_Exercise prompt_:
In the material below, find the line containing "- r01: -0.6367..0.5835" and the line containing "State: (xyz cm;", then reproduce exactly both of them and every line between, and nothing else.

_The data_:

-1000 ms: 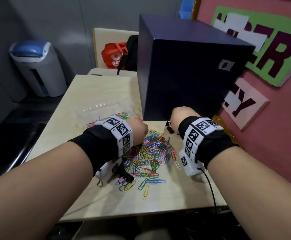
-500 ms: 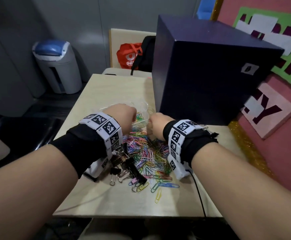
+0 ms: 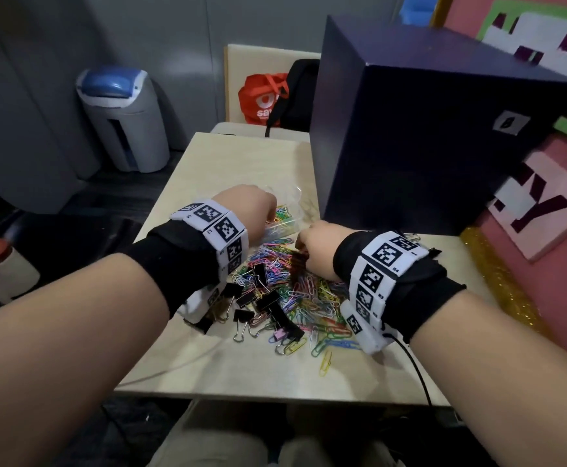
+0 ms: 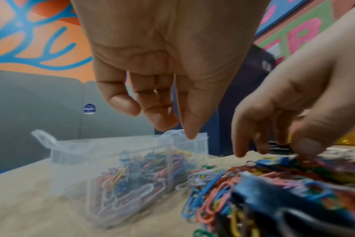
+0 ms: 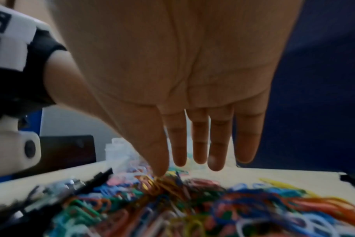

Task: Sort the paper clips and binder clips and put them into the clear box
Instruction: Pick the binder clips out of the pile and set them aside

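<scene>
A pile of coloured paper clips lies on the pale table, with black binder clips at its near left side. The clear box stands just beyond the pile and has several paper clips in one compartment. My left hand hangs over the box with loosely curled fingers and nothing in them. My right hand reaches down onto the far edge of the pile. Its fingers are straight and its thumb tip touches orange clips.
A tall dark blue box stands on the table right behind my right hand. A pink board lines the right side. The table's near edge is close, and a black cable hangs from my right wrist. A grey bin stands on the floor at the left.
My left hand went from the pile up to the clear box. My right hand came left from beside the dark box, passed the clear box, and now rests on the pile.
</scene>
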The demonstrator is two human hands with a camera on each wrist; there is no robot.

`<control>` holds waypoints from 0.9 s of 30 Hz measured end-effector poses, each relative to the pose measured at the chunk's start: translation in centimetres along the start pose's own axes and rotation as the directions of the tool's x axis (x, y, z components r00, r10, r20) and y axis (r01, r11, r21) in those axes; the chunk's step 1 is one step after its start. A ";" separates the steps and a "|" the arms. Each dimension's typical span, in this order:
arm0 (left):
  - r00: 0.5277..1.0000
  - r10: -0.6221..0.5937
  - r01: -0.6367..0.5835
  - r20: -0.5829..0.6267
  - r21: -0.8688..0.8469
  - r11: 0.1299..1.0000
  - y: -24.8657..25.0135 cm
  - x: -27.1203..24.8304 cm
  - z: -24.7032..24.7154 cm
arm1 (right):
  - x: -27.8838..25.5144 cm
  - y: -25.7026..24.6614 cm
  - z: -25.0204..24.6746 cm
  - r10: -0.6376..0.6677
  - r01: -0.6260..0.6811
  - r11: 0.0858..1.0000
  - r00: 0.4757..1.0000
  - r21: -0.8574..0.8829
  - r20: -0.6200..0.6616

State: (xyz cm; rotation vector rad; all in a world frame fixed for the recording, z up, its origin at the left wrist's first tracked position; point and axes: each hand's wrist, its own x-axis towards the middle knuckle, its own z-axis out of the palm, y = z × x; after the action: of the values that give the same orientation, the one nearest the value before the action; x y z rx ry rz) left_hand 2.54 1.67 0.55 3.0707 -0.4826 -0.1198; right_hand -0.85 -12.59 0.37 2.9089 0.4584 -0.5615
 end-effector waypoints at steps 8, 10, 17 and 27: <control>0.961 0.101 -0.123 0.258 0.071 0.990 0.1 -3.9 1.0 | -3.0 -4.3 0.8 -0.111 0.121 0.985 0.990 0.119 -0.084; 0.960 0.094 -0.117 0.266 0.072 0.991 0.0 -4.4 1.5 | -2.7 -5.1 1.5 -0.096 0.102 0.989 0.993 0.106 -0.066; 0.980 0.017 -0.017 0.199 -0.003 1.000 -0.2 -4.9 1.9 | -2.9 -5.4 2.0 -0.047 0.052 0.995 0.997 0.080 -0.069; 0.987 0.031 -0.017 0.157 -0.090 0.996 0.6 -4.5 -0.5 | -3.7 -1.2 1.3 0.113 -0.083 0.971 0.986 0.225 -0.122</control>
State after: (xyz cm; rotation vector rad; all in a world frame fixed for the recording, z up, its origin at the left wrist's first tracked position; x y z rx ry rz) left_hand -1.84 2.52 1.42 2.9815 -0.5057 -0.3764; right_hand -4.97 -12.66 0.53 3.1739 0.2814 -0.4289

_Answer below_:
  - r01: -0.6367..0.5835
  - r20: -0.5829..0.6267
  - r21: -0.8688..0.8469
  - r11: 0.1299..1.0000
  - y: -24.8657..25.0135 cm
  - x: -27.1203..24.8304 cm
  - z: -24.7032..24.7154 cm
arm1 (right):
  - x: -27.8838..25.5144 cm
  - y: -25.7026..24.6614 cm
  - z: -25.0204..24.6746 cm
  - r10: -0.6376..0.6677
  - r01: -0.6260..0.6811
  - r11: 0.0858..1.0000
  - r00: 0.4757..1.0000
  - r21: -0.8574..0.8829
  - r20: -0.6200..0.6616

State: (xyz cm; rotation vector rad; all in a world frame fixed for the recording, z up, its origin at the left wrist's first tracked position; point and axes: each hand's wrist, its own x-axis towards the middle knuckle, its own z-axis out of the palm, y = z × x; after the action: of the values that give the same orientation, the one nearest the value before the action; x y z rx ry rz) left_hand 2.54 1.67 0.55 3.0707 -0.4826 -0.1198; right_hand -0.85 -12.59 0.37 2.9089 0.4584 -0.5615

No further output is expected here.